Brief - Below is a listing; repeat exactly the lines from the one containing "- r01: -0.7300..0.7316" to the one containing "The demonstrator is", both included.

Data shown -
BEGIN
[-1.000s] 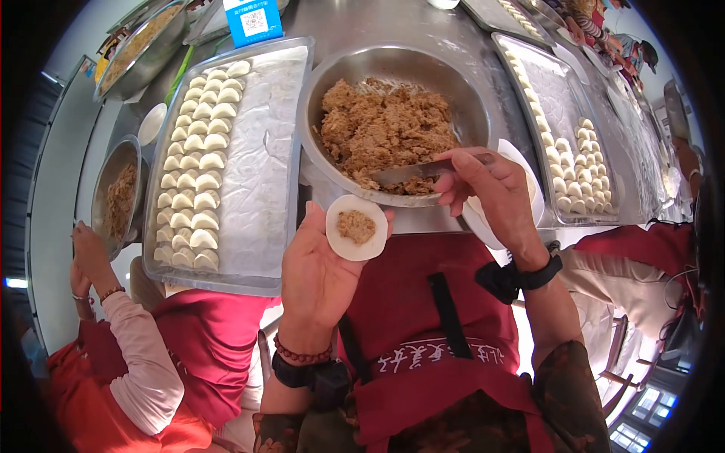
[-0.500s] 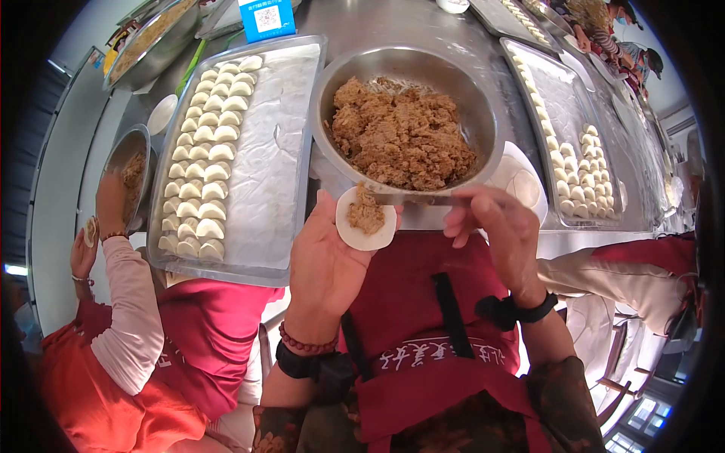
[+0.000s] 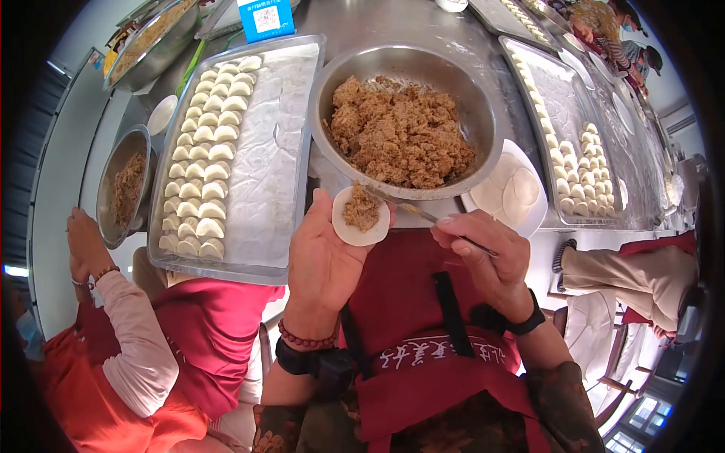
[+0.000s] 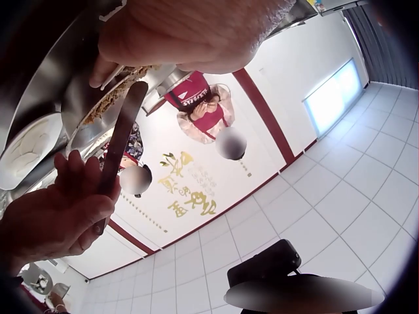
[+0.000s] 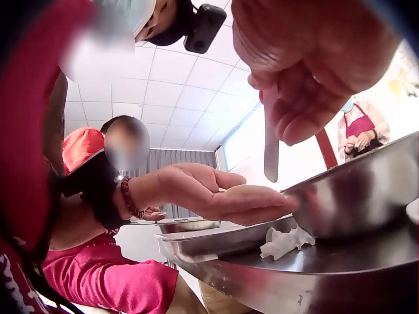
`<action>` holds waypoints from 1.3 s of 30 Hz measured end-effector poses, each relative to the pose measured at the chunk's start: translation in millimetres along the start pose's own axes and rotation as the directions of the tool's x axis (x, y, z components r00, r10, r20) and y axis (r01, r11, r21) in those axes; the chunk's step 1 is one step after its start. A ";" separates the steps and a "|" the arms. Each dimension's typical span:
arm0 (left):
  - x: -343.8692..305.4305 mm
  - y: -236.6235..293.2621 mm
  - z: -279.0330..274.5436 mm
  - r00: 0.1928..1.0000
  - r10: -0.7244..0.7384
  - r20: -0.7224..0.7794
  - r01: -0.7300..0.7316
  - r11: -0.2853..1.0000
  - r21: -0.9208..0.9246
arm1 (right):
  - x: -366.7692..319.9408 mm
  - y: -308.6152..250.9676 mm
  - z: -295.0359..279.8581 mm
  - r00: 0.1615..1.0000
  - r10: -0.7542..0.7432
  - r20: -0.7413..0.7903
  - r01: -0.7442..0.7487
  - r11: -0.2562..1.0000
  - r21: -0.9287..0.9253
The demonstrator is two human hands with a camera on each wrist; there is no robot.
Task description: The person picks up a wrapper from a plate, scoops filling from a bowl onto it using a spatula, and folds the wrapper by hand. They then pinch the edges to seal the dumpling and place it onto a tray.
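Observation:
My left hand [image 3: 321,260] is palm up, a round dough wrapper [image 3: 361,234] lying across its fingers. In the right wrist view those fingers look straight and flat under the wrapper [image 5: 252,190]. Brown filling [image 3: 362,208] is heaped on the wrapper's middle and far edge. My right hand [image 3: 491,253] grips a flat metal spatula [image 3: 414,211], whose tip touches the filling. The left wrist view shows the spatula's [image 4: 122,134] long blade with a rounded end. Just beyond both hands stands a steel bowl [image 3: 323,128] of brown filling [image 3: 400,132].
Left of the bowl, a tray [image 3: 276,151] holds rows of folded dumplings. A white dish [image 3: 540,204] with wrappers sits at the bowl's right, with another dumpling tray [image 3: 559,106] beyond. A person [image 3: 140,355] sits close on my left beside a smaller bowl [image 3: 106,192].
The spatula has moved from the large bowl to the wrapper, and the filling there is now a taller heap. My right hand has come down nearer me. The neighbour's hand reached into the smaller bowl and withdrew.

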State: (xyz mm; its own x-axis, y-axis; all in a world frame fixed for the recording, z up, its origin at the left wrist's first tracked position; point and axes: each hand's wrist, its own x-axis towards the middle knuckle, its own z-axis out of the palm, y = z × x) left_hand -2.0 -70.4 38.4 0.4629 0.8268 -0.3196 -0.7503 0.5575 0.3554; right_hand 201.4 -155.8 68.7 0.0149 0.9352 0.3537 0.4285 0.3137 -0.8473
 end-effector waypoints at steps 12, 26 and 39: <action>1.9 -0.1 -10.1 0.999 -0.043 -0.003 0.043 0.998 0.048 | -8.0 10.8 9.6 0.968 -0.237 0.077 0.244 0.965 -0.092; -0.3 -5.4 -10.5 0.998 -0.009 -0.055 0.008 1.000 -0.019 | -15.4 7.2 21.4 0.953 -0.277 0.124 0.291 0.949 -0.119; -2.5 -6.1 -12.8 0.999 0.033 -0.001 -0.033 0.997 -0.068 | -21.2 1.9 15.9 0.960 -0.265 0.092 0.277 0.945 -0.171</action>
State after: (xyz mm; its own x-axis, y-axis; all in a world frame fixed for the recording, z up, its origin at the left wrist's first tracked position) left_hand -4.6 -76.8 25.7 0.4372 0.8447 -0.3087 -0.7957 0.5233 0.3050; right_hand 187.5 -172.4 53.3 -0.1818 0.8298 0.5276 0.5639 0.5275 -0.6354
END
Response area -
  - r01: -0.7300..0.7316
  - r11: -0.2853..1.0000
  - r21: -0.9208..0.9246
arm1 (right):
  - x: -366.7692..319.9408 mm
  - y: -308.6152..250.9676 mm
  - z: -295.0359..279.8581 mm
  - r00: 0.1615..1.0000
  - r10: -0.7542..0.7432
  - r20: -0.7413..0.7903
  - r01: -0.7442..0.7487
  - r11: -0.2562..1.0000
  - r21: -0.9287..0.9253
The demonstrator is two human hands with a camera on each wrist; there is no robot.

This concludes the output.